Конечно, у контркультуры XX века, если понимать ее как диалектику просвещения и возвращение вытесненного в рамках эпохи Модерн, были свои ангелы-хранители – даже если сами бунтари и смутьяны давно забыли или вовсе никогда не знали этих имен. Но в последнее верится с трудом, ибо имена знакомые до оскомины: Маркс, Ницше, Фрейд. Три учителя, три фундаментальных и основополагающих жеста по подрыву просвещенческого монолита, три подлинных террористических акта на полях теории. Три принципиальных объекта и три линии его освобождения: труд – соответственно, освобождение праксиса ; воля – соответственно, освобождение этоса ; секс – соответственно, освобождение псюхе и сплетенного с нею фюзиса . Все вместе – грандиозная попытка трех фактически не связанных друг с другом движений к освобождению человека из-под власти того антропоцентрического образа, который создается в рамках нововременной доктрины просвещения.
Европейская теория XX века, сначала в рамках ее кризиса, затем в рамках ее причудливой постмодернистской фазы, вся построена на трех этих конститутивных актах (были к тому же, бесспорно, и другие важные фигуры – скажем, Кьеркегор, который бы проходил по линии освобождения f des-pistis – однако были они скорее в качестве исключения, и влияние их несравнимо с влиянием титанов контрпросвещения). В свою очередь, практика, и прежде всего художественная практика, либо следовала за теорией, либо также была теоретична.

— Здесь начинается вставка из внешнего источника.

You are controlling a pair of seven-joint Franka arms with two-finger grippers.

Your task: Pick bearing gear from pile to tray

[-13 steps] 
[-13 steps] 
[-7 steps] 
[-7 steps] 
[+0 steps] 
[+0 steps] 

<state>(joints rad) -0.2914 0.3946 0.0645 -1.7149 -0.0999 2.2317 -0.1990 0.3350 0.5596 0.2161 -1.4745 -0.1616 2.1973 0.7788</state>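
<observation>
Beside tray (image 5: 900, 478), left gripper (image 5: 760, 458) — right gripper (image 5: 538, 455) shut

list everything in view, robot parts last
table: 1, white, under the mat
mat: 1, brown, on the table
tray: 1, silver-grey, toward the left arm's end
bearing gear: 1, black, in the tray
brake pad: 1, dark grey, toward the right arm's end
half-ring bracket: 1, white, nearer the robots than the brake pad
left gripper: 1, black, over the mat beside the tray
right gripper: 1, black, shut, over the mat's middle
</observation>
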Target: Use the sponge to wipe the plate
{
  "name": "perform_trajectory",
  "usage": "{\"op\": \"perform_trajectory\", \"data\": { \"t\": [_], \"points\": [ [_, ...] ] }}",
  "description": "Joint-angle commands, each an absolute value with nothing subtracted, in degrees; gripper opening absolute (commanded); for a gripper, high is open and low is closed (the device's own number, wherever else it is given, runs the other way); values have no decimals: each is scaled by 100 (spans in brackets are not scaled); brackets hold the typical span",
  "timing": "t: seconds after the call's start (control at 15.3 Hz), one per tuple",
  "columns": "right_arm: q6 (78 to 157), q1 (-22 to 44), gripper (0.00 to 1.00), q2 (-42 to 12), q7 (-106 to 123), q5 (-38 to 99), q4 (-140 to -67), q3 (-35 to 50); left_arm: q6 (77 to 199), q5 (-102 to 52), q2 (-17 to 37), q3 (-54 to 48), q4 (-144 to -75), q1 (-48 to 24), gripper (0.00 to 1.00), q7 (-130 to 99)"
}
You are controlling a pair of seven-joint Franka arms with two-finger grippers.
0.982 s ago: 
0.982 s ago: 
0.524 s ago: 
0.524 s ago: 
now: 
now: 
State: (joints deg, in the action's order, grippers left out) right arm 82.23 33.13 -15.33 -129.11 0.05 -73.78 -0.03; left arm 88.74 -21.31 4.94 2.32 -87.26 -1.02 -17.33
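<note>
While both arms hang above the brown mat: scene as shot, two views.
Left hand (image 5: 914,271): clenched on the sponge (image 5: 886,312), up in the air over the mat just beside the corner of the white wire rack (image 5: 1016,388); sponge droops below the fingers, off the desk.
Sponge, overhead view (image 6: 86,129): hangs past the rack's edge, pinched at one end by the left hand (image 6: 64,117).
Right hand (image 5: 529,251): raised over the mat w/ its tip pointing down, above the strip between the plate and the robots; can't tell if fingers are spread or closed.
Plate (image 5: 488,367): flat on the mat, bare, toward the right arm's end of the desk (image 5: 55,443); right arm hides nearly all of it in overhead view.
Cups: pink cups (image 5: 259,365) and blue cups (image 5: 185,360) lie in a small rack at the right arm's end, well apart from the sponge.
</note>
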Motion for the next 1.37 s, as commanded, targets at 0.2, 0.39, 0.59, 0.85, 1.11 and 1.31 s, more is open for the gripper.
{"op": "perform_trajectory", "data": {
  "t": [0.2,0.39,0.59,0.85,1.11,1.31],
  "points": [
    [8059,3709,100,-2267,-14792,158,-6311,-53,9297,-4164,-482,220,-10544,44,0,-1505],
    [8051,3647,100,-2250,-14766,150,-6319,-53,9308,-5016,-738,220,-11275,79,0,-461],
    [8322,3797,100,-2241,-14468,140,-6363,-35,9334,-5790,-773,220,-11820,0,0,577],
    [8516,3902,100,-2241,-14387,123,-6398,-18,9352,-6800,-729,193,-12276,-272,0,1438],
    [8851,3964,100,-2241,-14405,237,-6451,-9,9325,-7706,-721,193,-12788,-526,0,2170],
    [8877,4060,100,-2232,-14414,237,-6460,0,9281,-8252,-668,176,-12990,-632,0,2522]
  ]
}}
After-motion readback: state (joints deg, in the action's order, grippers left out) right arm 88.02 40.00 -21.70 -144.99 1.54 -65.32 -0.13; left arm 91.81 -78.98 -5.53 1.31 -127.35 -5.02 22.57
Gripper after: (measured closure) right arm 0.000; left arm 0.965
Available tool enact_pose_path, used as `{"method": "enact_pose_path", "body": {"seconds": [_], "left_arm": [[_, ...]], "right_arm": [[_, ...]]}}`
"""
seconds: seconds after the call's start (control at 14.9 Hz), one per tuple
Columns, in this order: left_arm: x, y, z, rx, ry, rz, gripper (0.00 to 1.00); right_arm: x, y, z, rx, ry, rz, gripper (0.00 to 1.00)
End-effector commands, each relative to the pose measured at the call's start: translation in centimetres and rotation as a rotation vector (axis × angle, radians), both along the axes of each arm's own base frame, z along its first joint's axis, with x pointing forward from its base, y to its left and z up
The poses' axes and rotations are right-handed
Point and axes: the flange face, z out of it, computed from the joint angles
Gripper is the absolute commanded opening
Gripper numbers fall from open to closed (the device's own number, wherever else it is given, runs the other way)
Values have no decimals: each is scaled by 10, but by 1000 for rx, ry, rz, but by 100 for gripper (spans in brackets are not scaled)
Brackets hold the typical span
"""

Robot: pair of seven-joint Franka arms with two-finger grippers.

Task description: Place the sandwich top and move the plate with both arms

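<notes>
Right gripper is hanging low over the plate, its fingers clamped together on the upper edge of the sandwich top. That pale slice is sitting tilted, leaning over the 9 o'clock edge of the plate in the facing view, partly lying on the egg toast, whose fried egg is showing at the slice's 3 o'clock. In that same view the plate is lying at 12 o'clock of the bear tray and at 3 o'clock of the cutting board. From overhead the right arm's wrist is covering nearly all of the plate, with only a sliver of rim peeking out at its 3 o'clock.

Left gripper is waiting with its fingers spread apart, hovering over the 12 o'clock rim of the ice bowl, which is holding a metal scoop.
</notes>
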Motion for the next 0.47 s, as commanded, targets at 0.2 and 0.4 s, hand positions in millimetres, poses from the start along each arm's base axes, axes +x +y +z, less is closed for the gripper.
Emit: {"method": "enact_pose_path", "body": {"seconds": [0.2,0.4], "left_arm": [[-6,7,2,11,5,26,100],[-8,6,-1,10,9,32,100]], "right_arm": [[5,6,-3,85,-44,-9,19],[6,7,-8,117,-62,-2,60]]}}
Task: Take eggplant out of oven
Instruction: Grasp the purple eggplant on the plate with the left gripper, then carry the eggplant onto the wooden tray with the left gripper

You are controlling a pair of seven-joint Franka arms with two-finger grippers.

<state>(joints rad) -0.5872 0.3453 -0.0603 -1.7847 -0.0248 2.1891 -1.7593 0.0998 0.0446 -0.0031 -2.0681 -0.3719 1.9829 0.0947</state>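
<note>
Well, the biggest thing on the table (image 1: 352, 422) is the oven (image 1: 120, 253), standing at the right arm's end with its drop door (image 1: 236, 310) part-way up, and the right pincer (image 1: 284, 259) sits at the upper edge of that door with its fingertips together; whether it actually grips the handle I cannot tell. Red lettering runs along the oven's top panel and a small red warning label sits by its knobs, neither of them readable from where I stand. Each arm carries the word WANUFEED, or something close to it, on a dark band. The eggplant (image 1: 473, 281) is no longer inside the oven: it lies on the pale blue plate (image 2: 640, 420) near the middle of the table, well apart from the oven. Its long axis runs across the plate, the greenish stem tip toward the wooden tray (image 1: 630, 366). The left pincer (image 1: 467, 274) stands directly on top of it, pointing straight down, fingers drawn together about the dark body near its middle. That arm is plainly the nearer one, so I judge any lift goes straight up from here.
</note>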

Бит-поколение, и это нетрудно проверить, в той же мере прочитывается через эти три акта: свобода жизнедеятельности (прежде всего неприкаянность Керуака), свобода морали – и от морали (прежде всего радикальный аморализм Берроуза), свобода сексуальности (прежде всего раскованный эротизм у Гинзберга). Теперь сосредоточимся на главном.
Маркс и освобождение труда. Труд, или праксис, есть основной фактор антропогенеза, есть двигатель истории, средоточие человеческой жизни. Неслучайно поэтому именно труд, исток власти человека над природой и над миром объектов, есть также исток власти человека над человеком, или точка превращения субъекта в объект. Один человек овладевает другим, присваивая себе его труд. В раннем рабовладельческом обществе раб – это тот, кто трудится за своего господина, кто существует лишь для того, чтобы выполнять самую тяжелую, черную, ручную работу. Жизнь раба полностью сводится к его труду на благо господина, а господин, в свою очередь, получает возможность (и прежде всего время) заниматься собой, создавать, к примеру, искусство и философию, которые ведь и суть те цветы зла, которые взросли на крови безымянных порабощенных трудяг, как и аналогичные им занятия политикой. Это наиболее чистый вид господства.